• How to complete this task:
For this exercise, print all of the data exactly as given.

• Excerpted data:
-- -- --
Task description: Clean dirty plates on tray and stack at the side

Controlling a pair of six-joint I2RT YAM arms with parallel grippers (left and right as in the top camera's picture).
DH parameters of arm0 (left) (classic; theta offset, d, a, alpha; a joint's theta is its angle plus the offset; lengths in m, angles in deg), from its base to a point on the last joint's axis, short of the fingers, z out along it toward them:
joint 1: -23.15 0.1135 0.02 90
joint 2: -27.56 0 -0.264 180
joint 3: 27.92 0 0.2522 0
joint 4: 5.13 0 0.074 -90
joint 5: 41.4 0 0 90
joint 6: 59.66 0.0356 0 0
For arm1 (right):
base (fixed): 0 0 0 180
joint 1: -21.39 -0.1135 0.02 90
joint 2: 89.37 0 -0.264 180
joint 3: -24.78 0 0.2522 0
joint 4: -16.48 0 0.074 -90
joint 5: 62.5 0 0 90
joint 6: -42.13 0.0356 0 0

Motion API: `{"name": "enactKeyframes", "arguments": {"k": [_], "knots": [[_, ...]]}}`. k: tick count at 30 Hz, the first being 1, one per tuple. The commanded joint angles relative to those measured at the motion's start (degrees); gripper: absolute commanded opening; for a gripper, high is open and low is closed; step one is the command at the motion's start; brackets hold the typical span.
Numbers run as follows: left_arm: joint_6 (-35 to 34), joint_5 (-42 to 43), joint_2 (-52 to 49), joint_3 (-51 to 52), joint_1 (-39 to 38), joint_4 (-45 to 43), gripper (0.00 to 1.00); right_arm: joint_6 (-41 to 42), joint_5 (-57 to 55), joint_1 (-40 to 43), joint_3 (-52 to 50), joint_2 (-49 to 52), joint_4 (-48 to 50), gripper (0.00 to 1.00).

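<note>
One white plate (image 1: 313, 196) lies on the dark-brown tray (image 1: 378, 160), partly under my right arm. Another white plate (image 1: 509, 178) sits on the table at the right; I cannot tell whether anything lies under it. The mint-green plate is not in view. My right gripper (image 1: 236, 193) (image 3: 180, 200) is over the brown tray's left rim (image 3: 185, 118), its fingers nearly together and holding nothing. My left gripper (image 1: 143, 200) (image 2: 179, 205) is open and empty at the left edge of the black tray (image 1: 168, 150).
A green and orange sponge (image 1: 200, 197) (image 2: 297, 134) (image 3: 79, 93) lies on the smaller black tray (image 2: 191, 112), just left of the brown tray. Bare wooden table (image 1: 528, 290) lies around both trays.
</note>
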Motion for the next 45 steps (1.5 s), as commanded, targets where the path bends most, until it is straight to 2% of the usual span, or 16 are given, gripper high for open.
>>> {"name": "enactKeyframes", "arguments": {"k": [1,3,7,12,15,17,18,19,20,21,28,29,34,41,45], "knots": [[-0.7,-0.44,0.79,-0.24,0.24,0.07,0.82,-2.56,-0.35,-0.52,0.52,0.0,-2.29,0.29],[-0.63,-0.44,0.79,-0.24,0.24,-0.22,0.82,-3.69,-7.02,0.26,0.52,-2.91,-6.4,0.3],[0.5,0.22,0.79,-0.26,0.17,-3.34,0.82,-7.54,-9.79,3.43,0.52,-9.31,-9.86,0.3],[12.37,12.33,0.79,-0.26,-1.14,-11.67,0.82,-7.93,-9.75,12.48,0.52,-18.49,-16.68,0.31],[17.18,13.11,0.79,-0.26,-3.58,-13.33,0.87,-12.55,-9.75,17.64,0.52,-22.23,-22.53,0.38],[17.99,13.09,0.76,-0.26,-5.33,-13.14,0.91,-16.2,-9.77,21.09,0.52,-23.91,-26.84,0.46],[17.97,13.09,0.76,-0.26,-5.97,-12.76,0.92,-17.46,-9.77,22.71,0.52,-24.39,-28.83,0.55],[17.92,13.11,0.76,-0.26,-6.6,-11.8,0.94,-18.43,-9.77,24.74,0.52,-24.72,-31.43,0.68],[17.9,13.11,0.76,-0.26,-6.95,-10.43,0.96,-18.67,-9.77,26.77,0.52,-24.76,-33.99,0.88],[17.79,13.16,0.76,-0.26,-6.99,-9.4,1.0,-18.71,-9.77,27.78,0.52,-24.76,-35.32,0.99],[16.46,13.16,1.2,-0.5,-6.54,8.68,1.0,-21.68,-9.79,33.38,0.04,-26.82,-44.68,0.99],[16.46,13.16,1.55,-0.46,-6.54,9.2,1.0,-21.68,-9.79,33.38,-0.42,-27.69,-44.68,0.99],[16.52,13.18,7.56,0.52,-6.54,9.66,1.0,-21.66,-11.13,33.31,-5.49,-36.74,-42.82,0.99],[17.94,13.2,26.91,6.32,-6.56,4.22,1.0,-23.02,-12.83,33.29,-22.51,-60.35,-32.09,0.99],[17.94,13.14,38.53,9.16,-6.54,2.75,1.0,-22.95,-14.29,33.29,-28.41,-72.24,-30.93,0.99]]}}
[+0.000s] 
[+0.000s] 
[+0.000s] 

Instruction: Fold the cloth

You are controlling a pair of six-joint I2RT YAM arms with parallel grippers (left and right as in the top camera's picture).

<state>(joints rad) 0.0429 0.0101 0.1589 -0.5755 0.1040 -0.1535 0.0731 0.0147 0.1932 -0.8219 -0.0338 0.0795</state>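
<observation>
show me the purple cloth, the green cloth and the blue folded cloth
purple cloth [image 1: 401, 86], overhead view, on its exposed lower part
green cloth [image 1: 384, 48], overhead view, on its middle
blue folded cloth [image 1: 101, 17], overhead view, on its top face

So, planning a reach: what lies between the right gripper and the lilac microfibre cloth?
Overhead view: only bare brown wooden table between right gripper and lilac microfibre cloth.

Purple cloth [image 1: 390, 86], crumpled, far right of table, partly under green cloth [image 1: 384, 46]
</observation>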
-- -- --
• Worked solution:
Task description: Clean dirty plates on tray and stack at the side

Controlling a pair of six-joint I2RT YAM arms with parallel grippers (left and right as in the top camera's picture).
DH parameters of arm0 (left) (classic; theta offset, d, a, alpha; a joint's theta is its angle plus the offset; lengths in m, angles in deg), from its base to a point on the last joint's axis, short of the fingers, z out along it toward them:
joint 1: -23.15 0.1135 0.02 90
joint 2: -27.56 0 -0.264 180
joint 3: 27.92 0 0.2522 0
joint 4: 5.13 0 0.074 -90
joint 5: 41.4 0 0 90
joint 6: 59.66 0.0356 0 0
For arm1 (right):
base (fixed): 0 0 0 180
joint 1: -21.39 -0.1135 0.02 90
joint 2: 89.37 0 -0.264 180
joint 3: -24.78 0 0.2522 0
joint 4: -16.48 0 0.074 -90
joint 5: 62.5 0 0 90
joint 6: -42.13 0.0356 0 0

Motion API: `{"name": "enactKeyframes", "arguments": {"k": [_], "knots": [[_, ...]]}}`. k: tick count at 30 Hz, the first being 1, one per tuple. The commanded joint angles relative to those measured at the motion's start (degrees); gripper: absolute commanded opening; for a gripper, high is open and low is closed; step one is the command at the motion's start; brackets hold the typical span.
Numbers run as follows: left_arm: joint_6 (-35 to 34), joint_5 (-42 to 43), joint_2 (-52 to 49), joint_3 (-51 to 52), joint_1 (-39 to 38), joint_4 (-45 to 43), gripper (0.00 to 1.00); right_arm: joint_6 (-41 to 42), joint_5 (-57 to 55), joint_1 (-40 to 43), joint_3 (-52 to 50), joint_2 (-49 to 52), joint_4 (-48 to 50), gripper (0.00 to 1.00).

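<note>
One white plate (image 1: 313, 196) lies on the dark-brown tray (image 1: 378, 160), partly under my right arm. Another white plate (image 1: 509, 178) sits on the table at the right; I cannot tell whether anything lies under it. The mint-green plate is not in view. My right gripper (image 1: 236, 193) (image 3: 180, 200) is over the brown tray's left rim (image 3: 185, 118), its fingers nearly together and holding nothing. My left gripper (image 1: 143, 200) (image 2: 179, 205) is open and empty at the left edge of the black tray (image 1: 168, 150).
A green and orange sponge (image 1: 200, 197) (image 2: 297, 134) (image 3: 79, 93) lies on the smaller black tray (image 2: 191, 112), just left of the brown tray. Bare wooden table (image 1: 528, 290) lies around both trays.
</note>
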Motion for the next 45 steps (1.5 s), as commanded, targets where the path bends most, until it is straight to 2% of the usual span, or 16 are given, gripper high for open.
>>> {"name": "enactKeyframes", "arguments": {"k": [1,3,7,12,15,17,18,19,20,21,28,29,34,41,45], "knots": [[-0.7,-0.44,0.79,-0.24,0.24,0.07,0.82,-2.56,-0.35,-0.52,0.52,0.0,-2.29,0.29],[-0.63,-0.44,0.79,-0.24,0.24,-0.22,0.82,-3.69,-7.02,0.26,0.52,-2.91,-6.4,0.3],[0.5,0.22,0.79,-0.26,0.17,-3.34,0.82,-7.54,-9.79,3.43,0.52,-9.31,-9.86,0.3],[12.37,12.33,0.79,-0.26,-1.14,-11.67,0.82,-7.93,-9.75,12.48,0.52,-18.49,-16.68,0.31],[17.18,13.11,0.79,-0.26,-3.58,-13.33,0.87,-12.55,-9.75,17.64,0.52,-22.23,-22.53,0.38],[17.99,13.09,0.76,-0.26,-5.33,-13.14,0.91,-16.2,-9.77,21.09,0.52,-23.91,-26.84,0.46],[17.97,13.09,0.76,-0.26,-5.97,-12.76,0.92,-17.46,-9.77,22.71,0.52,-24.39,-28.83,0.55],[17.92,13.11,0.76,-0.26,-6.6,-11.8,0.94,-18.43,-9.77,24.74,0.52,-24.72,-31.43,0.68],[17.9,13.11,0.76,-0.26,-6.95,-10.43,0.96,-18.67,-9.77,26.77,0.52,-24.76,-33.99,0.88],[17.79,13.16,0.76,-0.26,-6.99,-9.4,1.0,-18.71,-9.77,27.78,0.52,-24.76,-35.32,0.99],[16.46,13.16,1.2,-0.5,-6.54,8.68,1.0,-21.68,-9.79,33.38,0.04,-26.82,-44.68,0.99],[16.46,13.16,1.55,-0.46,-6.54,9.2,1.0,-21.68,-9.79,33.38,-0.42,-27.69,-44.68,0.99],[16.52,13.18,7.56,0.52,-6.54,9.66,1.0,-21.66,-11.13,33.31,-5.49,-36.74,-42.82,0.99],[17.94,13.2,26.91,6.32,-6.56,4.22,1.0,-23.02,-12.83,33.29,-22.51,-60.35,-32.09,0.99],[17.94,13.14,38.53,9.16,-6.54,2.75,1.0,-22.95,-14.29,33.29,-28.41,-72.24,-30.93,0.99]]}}
[+0.000s] 
[+0.000s] 
[+0.000s] 

Instruction: Fold the cloth

You are controlling a pair of six-joint I2RT YAM arms with parallel grippers (left and right as in the top camera's picture).

<state>(joints rad) 0.0429 0.0101 0.1589 -0.5755 0.1040 -0.1535 0.0731 0.0147 0.1932 -0.8219 -0.0338 0.0795</state>
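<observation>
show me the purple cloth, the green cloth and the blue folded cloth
purple cloth [image 1: 401, 86], overhead view, on its exposed lower part
green cloth [image 1: 384, 48], overhead view, on its middle
blue folded cloth [image 1: 101, 17], overhead view, on its top face

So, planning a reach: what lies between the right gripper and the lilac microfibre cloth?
Overhead view: only bare brown wooden table between right gripper and lilac microfibre cloth.

Purple cloth [image 1: 390, 86], crumpled, far right of table, partly under green cloth [image 1: 384, 46]
</observation>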

No more output is expected.